More specifically, as already mentioned, the network architecture is inspired by RAPiD (Duan et al., 2020) and therefore consists of three stages: the backbone network, the Feature Pyramid Network (FPN), and the bounding box regression network. The backbone network works as a feature extractor that takes an image as input and outputs a list of features from different parts of the network. In the next stage, these features are passed into the FPN, in order to extract features related to object detection. Finally, at the last stage, a convolutional neural network (CNN) is applied to each feature extractor in order to produce a transformed version of the bounding box predictions, as depicted in Fig. 5.12.

Fig. 5.12
A block flow diagram of multiple convolutional layer.
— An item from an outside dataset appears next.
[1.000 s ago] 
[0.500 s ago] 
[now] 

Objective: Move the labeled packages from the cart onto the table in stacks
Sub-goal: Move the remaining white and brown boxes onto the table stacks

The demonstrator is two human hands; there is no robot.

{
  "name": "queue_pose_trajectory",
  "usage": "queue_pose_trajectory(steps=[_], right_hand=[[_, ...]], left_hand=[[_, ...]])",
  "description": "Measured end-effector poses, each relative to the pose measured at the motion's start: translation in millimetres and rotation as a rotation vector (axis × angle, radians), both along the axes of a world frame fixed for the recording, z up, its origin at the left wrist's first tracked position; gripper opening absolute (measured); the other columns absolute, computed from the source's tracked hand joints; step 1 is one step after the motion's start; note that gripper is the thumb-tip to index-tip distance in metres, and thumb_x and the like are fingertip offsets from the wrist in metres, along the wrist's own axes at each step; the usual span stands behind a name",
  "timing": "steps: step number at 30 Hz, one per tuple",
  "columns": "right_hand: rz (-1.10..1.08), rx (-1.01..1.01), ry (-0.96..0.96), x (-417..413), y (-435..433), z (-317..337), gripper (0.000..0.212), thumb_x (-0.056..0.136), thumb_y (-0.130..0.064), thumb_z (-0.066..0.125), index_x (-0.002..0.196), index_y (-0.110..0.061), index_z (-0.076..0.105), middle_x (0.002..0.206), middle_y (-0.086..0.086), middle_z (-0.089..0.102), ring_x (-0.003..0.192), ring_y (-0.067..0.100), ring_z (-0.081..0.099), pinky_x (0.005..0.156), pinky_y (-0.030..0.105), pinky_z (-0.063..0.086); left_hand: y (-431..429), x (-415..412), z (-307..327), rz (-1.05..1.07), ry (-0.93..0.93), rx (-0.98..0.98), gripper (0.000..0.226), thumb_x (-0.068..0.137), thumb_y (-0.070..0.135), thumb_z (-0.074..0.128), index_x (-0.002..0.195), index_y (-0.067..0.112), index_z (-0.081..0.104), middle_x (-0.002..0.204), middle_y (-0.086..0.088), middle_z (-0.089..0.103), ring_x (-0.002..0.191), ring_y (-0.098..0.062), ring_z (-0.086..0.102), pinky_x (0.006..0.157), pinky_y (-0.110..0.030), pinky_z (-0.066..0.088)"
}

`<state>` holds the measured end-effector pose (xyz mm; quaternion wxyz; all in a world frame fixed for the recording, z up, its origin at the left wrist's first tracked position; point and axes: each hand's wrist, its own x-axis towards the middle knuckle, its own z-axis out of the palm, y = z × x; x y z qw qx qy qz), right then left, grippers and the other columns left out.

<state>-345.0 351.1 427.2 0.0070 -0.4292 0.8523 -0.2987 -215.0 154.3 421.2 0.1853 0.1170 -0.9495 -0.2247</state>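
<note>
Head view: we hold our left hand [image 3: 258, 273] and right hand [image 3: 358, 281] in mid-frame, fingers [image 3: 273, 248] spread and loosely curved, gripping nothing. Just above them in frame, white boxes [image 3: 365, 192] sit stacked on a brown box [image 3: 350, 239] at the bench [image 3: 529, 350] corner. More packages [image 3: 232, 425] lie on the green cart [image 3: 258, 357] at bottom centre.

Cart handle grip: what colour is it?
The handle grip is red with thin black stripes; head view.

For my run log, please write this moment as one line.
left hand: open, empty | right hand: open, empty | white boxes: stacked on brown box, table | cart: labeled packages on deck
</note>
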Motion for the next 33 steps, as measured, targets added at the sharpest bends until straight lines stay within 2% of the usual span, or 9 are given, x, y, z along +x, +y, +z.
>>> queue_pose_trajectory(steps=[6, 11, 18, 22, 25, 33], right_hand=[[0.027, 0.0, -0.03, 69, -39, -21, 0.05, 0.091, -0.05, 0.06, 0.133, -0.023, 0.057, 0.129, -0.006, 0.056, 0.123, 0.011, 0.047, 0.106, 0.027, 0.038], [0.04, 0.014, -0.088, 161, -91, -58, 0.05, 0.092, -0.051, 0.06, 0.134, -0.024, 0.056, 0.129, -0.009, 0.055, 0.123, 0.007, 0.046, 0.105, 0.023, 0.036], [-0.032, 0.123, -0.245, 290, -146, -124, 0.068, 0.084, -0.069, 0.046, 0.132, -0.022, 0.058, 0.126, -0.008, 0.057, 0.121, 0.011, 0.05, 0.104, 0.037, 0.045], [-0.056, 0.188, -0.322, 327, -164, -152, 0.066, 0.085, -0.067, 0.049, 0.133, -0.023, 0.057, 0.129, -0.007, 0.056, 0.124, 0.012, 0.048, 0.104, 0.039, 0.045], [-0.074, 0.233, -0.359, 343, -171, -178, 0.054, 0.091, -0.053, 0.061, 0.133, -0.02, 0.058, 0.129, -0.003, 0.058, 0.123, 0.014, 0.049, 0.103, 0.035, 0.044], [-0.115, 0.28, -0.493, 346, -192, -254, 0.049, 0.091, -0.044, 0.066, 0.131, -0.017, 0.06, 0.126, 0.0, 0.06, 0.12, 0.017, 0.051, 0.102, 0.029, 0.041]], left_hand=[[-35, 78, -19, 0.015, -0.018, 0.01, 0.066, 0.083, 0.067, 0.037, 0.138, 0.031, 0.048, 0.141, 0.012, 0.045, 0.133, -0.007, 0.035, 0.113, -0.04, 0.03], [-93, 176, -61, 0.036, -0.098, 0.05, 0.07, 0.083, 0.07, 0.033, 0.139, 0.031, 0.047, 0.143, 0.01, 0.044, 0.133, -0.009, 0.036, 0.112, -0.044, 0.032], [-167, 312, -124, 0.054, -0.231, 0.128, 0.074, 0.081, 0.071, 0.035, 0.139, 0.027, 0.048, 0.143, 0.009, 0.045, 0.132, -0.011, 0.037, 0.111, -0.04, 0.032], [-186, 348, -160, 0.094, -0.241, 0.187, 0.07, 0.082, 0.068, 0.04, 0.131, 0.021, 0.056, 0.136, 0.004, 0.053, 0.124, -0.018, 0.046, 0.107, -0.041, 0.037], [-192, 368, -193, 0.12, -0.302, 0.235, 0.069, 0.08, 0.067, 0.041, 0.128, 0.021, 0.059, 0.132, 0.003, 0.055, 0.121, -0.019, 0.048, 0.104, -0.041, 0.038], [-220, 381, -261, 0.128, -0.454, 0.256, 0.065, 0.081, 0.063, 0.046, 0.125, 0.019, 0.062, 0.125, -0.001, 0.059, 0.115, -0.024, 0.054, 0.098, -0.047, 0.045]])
From left to right it has backbone, F P N, and head with dimensions. 1024 by 32 by 32 at the backbone stage goes to 256 by 128 by 128 in the F P N stage and leads to 3 by 128 by 128 by 6 in the head stage.

An illustration of multiple convolutional layers and multidimensional matrices, such as the feature maps with 1024 × 1024 input resolution (Tsiktsiris et al., 2022)
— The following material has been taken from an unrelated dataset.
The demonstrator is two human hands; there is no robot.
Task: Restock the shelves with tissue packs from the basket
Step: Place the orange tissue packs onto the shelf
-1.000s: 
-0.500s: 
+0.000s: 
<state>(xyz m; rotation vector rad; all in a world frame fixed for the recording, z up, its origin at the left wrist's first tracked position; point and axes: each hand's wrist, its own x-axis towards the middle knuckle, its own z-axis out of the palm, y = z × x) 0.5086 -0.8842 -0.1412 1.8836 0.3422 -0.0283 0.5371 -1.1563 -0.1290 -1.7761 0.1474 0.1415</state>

Furthermore, the Euclidean distance formula is also implemented to compute the pairwise distances for each bounding box. This distance is later transformed into the real distance between passengers by multiplying it with a weight value that is defined via the camera calibration.

Experimental results indicated that the service efficiently identifies passengers with unsafe proximity, according to COVID-19 regulations (passengers must keep a distance of 1 m apart (Olivera-La Rosa et al., 2020)), as depicted in Fig. 5.13. However, handling reflections is still a challenge on certain scenarios, as also happens in similar approaches. Passenger figures might appear to the windows of the shuttle as reflections, especially when the lighting is low. To mitigate this issue, a custom mask is applied on large reflective surfaces.

Fig. 5.13
3 photos of results on unseen scenarios with human subjects. The photo at the top has a fish-eye view with 3 human subjects seated. The photos at the bottom are the top views. Left photo has 3 subjects and the right photo has more than 4. There is overlaid text and dataset on the photos.

Results on unseen scenarios from a real pilot site and the BOSS dataset. Green lines represent a safe distance, while red lines an unsafe one (Tsiktsiris et al., 2022) (Color figure online)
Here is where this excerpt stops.